◆ **Source material**
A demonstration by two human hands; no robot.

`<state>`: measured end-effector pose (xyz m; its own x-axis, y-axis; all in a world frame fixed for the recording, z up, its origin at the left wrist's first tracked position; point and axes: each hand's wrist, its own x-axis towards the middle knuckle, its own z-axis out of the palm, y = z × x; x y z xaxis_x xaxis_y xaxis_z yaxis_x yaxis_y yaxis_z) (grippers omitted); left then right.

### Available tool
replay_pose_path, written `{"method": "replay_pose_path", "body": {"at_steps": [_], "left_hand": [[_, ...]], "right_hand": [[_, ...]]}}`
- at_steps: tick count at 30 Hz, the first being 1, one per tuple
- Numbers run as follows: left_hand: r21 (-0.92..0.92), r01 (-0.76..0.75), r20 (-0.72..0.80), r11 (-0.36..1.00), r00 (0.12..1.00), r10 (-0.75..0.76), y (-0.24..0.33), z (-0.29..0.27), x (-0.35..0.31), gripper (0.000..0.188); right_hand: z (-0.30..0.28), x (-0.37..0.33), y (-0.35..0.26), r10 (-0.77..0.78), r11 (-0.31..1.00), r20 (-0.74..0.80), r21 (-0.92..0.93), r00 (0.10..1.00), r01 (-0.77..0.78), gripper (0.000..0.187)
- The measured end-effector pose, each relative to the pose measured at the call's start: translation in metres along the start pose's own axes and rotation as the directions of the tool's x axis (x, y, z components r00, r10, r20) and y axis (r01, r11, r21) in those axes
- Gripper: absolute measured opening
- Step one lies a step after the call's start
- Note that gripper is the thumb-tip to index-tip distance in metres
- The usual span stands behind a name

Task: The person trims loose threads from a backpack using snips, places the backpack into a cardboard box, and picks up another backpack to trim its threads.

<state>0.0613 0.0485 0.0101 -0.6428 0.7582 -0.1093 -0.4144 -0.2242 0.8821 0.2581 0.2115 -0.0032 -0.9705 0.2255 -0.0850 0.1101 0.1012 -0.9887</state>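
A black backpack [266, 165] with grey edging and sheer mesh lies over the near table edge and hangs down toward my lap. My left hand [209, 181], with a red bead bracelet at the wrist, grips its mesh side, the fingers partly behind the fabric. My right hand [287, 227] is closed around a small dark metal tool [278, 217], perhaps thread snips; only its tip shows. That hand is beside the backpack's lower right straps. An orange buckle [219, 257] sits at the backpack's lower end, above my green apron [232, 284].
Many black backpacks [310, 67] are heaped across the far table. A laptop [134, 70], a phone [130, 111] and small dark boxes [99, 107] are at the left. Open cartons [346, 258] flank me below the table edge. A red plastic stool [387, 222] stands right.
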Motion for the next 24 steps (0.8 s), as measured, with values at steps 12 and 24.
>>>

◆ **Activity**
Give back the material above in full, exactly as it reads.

◆ **Written response**
A demonstration by two human hands; no robot.

`<state>`: measured end-effector pose (xyz m; its own x-axis, y-axis; all in a world frame fixed for the recording, z up, its origin at the left wrist's first tracked position; point and axes: each hand's wrist, its own x-axis towards the middle knuckle, its own z-axis out of the palm, y = z × x; x y z xaxis_x xaxis_y xaxis_z yaxis_x yaxis_y yaxis_z) (grippers omitted); left then right.

### Available tool
replay_pose_path, written `{"method": "replay_pose_path", "body": {"at_steps": [_], "left_hand": [[_, ...]], "right_hand": [[_, ...]]}}`
- at_steps: tick count at 30 Hz, the first being 1, one per tuple
- Numbers run as follows: left_hand: r21 (-0.92..0.92), r01 (-0.76..0.75), r20 (-0.72..0.80), r11 (-0.36..1.00), r00 (0.12..1.00), r10 (-0.75..0.76), y (-0.24..0.33), z (-0.29..0.27), x (-0.35..0.31), gripper (0.000..0.188); right_hand: z (-0.30..0.28), x (-0.37..0.33), y (-0.35..0.26), r10 (-0.77..0.78), r11 (-0.31..1.00), r20 (-0.74..0.80), r21 (-0.92..0.93), r00 (0.10..1.00), r01 (-0.77..0.78), gripper (0.000..0.187)
- The measured end-effector pose, each relative to the pose measured at the call's start: translation in metres along the start pose's own axes and rotation as the directions of the tool's x axis (x, y, z components r00, r10, r20) and y axis (r01, r11, r21) in those axes
- Gripper: absolute measured opening
- Step one lies a step after the call's start
- Note that gripper is the thumb-tip to index-tip distance in metres
- The usual span stands behind a name

Task: The person trims loose threads from a backpack using snips, places the backpack into a cardboard box, and picks up another backpack to trim its threads.

<state>0.0613 0.0485 0.0101 -0.6428 0.7582 -0.1093 -0.4144 -0.2242 0.8821 0.2581 0.2115 -0.0032 -0.9705 0.2255 -0.0850 0.1101 0.1012 -0.9887</state>
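A black backpack [266, 165] with grey edging and sheer mesh lies over the near table edge and hangs down toward my lap. My left hand [209, 181], with a red bead bracelet at the wrist, grips its mesh side, the fingers partly behind the fabric. My right hand [287, 227] is closed around a small dark metal tool [278, 217], perhaps thread snips; only its tip shows. That hand is beside the backpack's lower right straps. An orange buckle [219, 257] sits at the backpack's lower end, above my green apron [232, 284].
Many black backpacks [310, 67] are heaped across the far table. A laptop [134, 70], a phone [130, 111] and small dark boxes [99, 107] are at the left. Open cartons [346, 258] flank me below the table edge. A red plastic stool [387, 222] stands right.
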Motion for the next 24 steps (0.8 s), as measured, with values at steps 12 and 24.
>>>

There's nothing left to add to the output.